“The challenge is making other countries understand,” Charlotte Unger, Director of Strategic Intelligence, told this reporter during a visit to the Swedish Medical Products Agency (MPA).
The regulator, backed by the Swedish government, wants to make compulsory caps on API (active pharmaceutical ingredient) levels in waste water a part of GMP by 2020.
It was jolted into action by a 2007 Swedish paper which found API levels in water leaving an Indian treatment plant present in milligrams.
“That’s a million times higher than we have in Sweden and we are concerned even with Swedish levels. There is no legislation saying you can only release this much of an API into the sewage system. It exists for solvents but not for APIs. This was an eye-opener.”
The main culprits are water-scarce countries like India and China, but MPA is also seeing problems in the US. Unger blames a lack of global legislation.
AZ, Pfizer: CSR innovators
Perhaps surprisingly, the Director said that industry has been pushing for water regulation for several years, mentioning AstraZeneca and Pfizer as “at the forefront” of corporate social responsibility efforts.
Instead she claimed it’s other European regulators who need to pull their weight.
“The challenge for us has always been to make pharma people understand that to have good public health you have to have a good environment. For us as Swedish people it’s self-evident. But when I started here six years ago, it was [not the case] when I talked to the EMA.”
MPA also wants to change risk assessments of new drugs, meaning “if a company came up with an alternative headache pill with the same effect but a more harmful effect on the environment,” it would not be approved.
Under currently laws, API waste levels are not enough cause to veto a medicine at EU level.

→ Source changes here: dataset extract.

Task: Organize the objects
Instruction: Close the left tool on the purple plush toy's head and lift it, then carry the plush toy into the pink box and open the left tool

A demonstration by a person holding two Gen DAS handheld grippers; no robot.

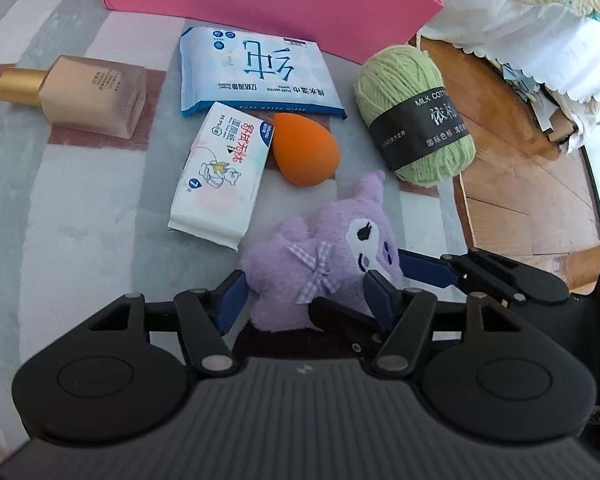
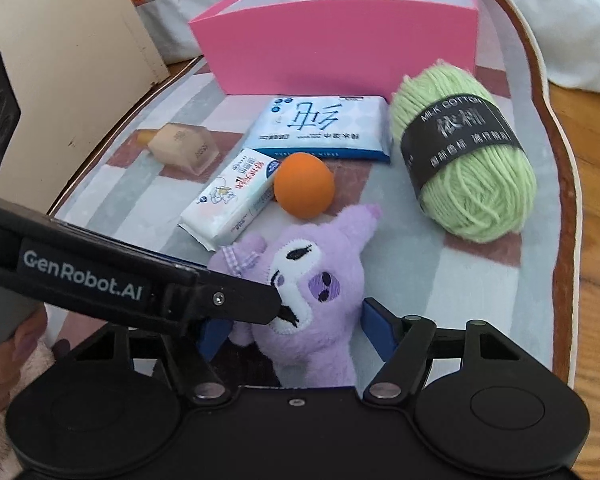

Unger said it is “difficult to have the dialogue with our colleagues in Europe” since they lack the same mandate from their governments as the Swedish regulator.
During Sweden’s chairmanship of the Council of the EU in 2009, the country held an unsuccessful conference on sustainable development of pharmaceuticals.
“The Director General invited all her colleagues from every country, and none of them came. And this was a high level meeting, we had people both from the Ministry of Health and the Ministry of the Environment!” Unger told us.
“I think the reason was not that they didn’t want to work with the question, but they were unfamiliar, they didn’t know what to say, so it would be embarrassing to participate.”
But Unger has seen “a big change” in attitudes over the six years in her role. The MPA leverages desire from China, Brazil and India to use Sweden as an entrypoint to the EU market towards a sustainability “trade-off”, she said.
And international representatives are now responding to invitations – such as a meeting in Brussels last month with DG Sanco (the Directorate General for Health and Consumer Affairs) and DG Environment, attended by 130 industry and agency members: “It’s not going to happen tomorrow but now people want to listen to the debate and understand more.”